When supporting owner managers who are great at what they do but don't necessarily know how to sell a business, you’re part business adviser and part therapist. 

People sometimes don’t understand how strong the emotional attachment to a business can be.

…and the worst?

Sometimes it can be challenging when owners don’t consider their exit until very late. 

If they want to retire at 60 but only call me in when they’re 59, you may need a couple of years to put issues right. 

We always work to maximise owners’ shareholder value, but if they start thinking about it at 55 and get a plan in place, there’s much more we can do.

The other challenge is that, unlike audits, where you may serve the same client for years, corporate finance projects can disappear like Scotch mist. 

Owners can decide not to sell, but even when sales go through, you start every year with a blank sheet. 

That’s the flipside of the variety and unpredictability I love.

What do you consider to be your greatest achievement?

When I joined Haines Watts in 2017, there was very little corporate finance work. 

I built a team for the offering in the north, and by the time we joined S&W in 2024, there were five of us doing deals and supporting clients all around the country. 

It’s not just building the business; it’s about the trust you build, because when owners are selling their business,they're entrusting you with their baby.

It’s similar when supporting buyers. They have to trust you because your advice can make a real difference. 

We worked on a project a while ago where we spotted a £1 million issue – an inherent liability. 

If we hadn’t identified it, they would have hugely overpaid. Instead, they got that money back.

How do you relax outside of work?

I have children of varying ages, so that keeps me quite busy when I’m not working!

What makes the North East such a great place to live and work?

It’s a hidden gem. People think that nothing happens outside London, but there are some incredible businesses in the North East. 

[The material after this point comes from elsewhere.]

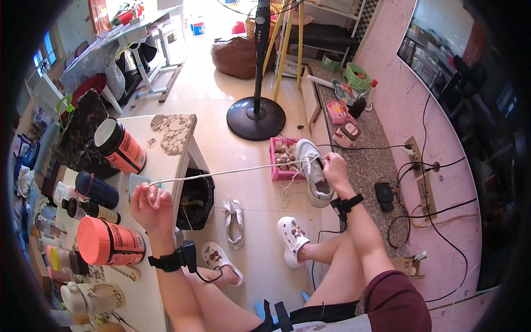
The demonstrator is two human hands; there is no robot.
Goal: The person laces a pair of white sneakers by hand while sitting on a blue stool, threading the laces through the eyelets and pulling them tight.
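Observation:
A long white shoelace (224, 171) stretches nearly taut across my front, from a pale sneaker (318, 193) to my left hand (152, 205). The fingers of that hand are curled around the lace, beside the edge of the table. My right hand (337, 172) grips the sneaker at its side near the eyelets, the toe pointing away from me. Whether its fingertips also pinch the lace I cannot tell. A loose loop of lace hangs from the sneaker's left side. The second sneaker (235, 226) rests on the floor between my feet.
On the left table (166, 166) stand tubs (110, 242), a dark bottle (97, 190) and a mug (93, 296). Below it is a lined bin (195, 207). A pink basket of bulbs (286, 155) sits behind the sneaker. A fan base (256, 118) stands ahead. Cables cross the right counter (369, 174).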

We’ve got a real manufacturing heritage and expertise. 

They’re perhaps not building ships anymore, but those same skills are now deployed making drones or something else.

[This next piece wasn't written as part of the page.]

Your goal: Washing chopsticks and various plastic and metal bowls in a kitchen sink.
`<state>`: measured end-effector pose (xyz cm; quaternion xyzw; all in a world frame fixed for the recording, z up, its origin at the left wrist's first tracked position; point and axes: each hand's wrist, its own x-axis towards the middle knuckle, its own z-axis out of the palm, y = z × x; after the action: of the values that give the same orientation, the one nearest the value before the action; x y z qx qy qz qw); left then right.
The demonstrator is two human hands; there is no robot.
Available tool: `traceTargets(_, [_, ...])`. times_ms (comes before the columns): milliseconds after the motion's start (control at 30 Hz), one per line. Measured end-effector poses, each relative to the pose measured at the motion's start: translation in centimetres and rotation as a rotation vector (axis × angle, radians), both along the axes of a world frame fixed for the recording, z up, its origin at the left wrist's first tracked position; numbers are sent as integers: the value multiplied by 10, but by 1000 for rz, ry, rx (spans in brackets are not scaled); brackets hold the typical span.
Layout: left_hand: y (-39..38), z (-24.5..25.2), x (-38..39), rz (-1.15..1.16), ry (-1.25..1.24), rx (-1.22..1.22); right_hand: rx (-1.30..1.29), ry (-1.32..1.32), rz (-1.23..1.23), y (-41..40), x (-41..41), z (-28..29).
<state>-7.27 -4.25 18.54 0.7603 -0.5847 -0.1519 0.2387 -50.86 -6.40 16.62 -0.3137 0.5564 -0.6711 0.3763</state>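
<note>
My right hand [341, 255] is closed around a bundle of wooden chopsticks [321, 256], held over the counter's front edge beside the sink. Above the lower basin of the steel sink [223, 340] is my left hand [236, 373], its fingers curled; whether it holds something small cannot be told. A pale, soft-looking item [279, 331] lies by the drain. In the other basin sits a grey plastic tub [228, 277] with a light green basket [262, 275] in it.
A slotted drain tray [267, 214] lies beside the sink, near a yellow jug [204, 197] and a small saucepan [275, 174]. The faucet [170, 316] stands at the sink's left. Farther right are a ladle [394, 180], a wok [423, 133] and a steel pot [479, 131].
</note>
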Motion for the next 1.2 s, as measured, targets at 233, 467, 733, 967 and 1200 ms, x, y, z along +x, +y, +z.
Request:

There are real specialisms that you don't find elsewhere. 

Somewhere like Birmingham is probably the closest comparison. 

You turn a corner on a not particularly glamorous industrial estate, and you find a business that’s doing something fabulous. 

There’s some real expertise here, and there’s some great advisers, too. 

It’s a community of people who work together and trust each other.

Tell us something about you we didn’t know…

Well, I still do quite a lot on the farm. 

My dad’s a sheep farmer, and I help him out during lambing season. 

I’m quite good at it, so if accounting doesn't work out, I’d make a cracking midwife for sheep!

Chris Hird corporate finance and transactions director at S&W. S&W provides accountancy and advisory services across the UK and Ireland, with regional offices in Newcastle, Manchester, Leeds and Harrogate.